As retirement becomes more expensive, $2 million may be a realistic savings goal. In fact, the average worker expects to need roughly $1.9 million to retire comfortably, a recent survey from Schwab Retirement Plan Services found.

If you're earning an average salary, saving that much money may not seem feasible. With the right strategy, though, it's easier than you might think to become a retirement multimillionaire. By following these three steps, a $2 million retirement fund may be within reach.

Hundred dollar bills against a yellow background.

Image source: Getty Images.

1. Start investing now

Time is your most valuable resource when it comes to saving for retirement, so the sooner you begin investing, the easier it will be to reach your $2 million goal.

Even if you can't afford to save much, you're better off starting to invest now than waiting a few years. Every year counts, and if you put off investing for too long, you'll need to save significantly more each month to reach your goal.

If you're having trouble setting money aside for retirement, try building your savings goal into your budget. Set your savings on autopilot by transferring a set amount from your paycheck or your bank account into your retirement fund each month. When saving becomes a priority, it will be easier to save consistently and stick to your plans.

2. Choose the right investments

Investing in the stock market is a fantastic way to build wealth, and you can earn significantly more than if you were to park your cash in a savings account. However, it is important to choose the right investments, because not all stocks are created equal.

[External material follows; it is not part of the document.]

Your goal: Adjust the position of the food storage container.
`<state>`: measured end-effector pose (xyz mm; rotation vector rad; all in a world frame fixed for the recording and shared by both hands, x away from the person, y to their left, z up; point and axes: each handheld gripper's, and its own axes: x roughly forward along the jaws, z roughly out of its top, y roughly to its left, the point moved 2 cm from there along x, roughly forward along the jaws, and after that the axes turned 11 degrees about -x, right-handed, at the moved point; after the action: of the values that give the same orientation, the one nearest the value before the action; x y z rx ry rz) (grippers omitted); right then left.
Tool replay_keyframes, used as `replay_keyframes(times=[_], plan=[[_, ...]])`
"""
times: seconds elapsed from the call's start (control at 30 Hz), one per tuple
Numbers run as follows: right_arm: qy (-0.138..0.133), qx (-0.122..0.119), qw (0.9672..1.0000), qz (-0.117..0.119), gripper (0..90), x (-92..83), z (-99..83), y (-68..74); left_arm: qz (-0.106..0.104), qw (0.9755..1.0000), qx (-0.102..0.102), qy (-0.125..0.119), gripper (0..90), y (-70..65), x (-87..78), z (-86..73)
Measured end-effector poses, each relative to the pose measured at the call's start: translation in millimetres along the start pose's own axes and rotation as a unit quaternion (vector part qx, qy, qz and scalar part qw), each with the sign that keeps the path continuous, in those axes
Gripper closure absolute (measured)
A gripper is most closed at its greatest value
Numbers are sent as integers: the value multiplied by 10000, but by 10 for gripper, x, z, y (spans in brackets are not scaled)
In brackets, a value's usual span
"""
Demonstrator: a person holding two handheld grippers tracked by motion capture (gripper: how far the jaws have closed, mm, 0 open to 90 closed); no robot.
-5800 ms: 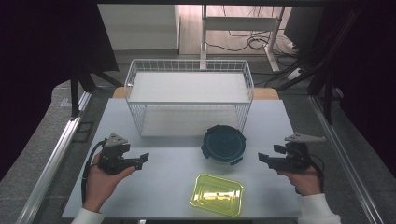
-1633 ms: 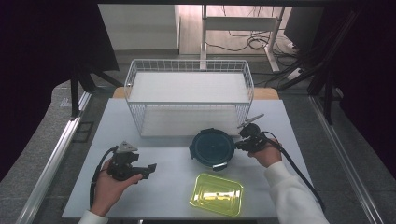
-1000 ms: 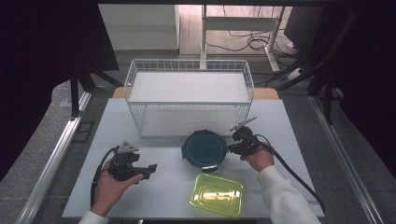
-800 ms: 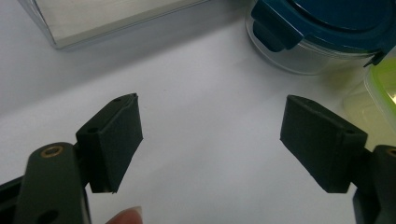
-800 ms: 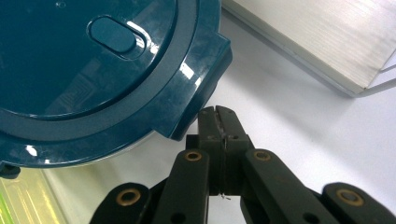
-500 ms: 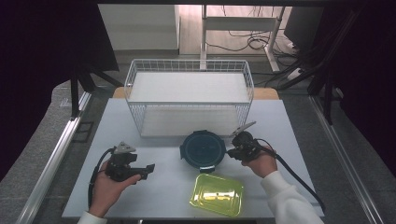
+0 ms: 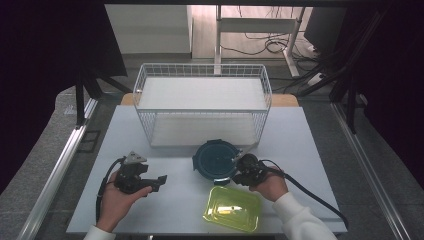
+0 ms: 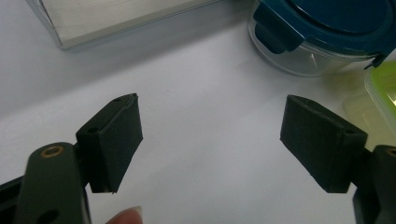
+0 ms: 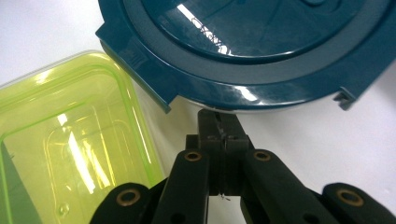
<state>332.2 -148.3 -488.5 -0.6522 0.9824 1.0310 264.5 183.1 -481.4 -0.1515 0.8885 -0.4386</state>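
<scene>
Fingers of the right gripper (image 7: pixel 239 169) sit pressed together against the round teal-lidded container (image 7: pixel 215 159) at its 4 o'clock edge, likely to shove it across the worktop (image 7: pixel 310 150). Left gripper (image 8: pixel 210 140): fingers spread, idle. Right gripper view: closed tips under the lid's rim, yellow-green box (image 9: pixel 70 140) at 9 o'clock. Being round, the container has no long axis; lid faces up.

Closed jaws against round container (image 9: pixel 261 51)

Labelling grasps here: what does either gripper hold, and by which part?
Nothing. Right gripper is shut empty against the round container; left gripper is open.
</scene>
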Motion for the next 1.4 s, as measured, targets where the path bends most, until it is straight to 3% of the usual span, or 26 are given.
replay_keyframes(times=[0.17,0.63,0.77,0.93,1.1,1.33,1.4], plan=[[-98,61,9999,104,888,70,44,-11,5,10000,2,-5,207,6,-6,0],[-6,-62,9999,132,888,202,185,22,21,10000,-5,4,207,20,-2,-2],[-20,-60,9999,86,888,162,176,13,21,10000,-27,3,207,37,-7,-10],[-139,-74,9999,44,888,-13,119,-11,33,10000,-45,-32,207,54,-37,-9],[-550,214,9982,-73,888,-258,11,-108,28,9999,-51,-84,207,53,-51,1],[-1192,630,9908,-65,885,-441,-101,-228,-22,9999,-51,-97,207,54,-20,13],[-1325,708,9886,-59,842,-452,-120,-245,-40,9999,-55,-118,207,60,-13,22]])
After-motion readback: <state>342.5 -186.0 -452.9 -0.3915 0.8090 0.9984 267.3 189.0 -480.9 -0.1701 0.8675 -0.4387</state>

As you're shopping around for investments, consider how much work you're willing to put in. If you're a hands-off type of investor, S&P 500 ETFs are a smart option. If you're eager to spend time researching different companies, buying individual stocks may be your best choice.

Regardless of where you invest, focus on strong investments that are likely to perform well over the long term. It may seem counterintuitive, but you'll generally make more money with slow but steady investments than you will with stocks that promise to make you rich overnight.

3. Stay invested for as long as possible

Again, the more time you have to invest, the easier it will be to accumulate $2 million. When you invest a little each month for decades, you can become a multimillionaire even on an average salary.

Say, for example, you're earning $50,000 per year and can set aside 15% of that toward your retirement fund. That comes out to around $625 per month. Keep in mind, too, that if you're saving in a 401(k), you may be entitled to matching contributions from your employer, which will account for a portion of your monthly savings goal.

Let's also say you're earning a 9% average annual return on your investments, which is just under the market average. At that rate, here's roughly how much you'd have saved depending on how many years you let your money grow:

Number of Years Total Savings
10 $114,000
20 $385,000
30 $1,022,000
40 $2,534,000

Data source: Author's calculations via Investor.gov.

Reaching $2 million in savings is possible, as long as you have the right strategy. By starting to save early in life, choosing the right investments, and continuing to invest consistently for as long as possible, you can maximize your earnings and retire a multimillionaire.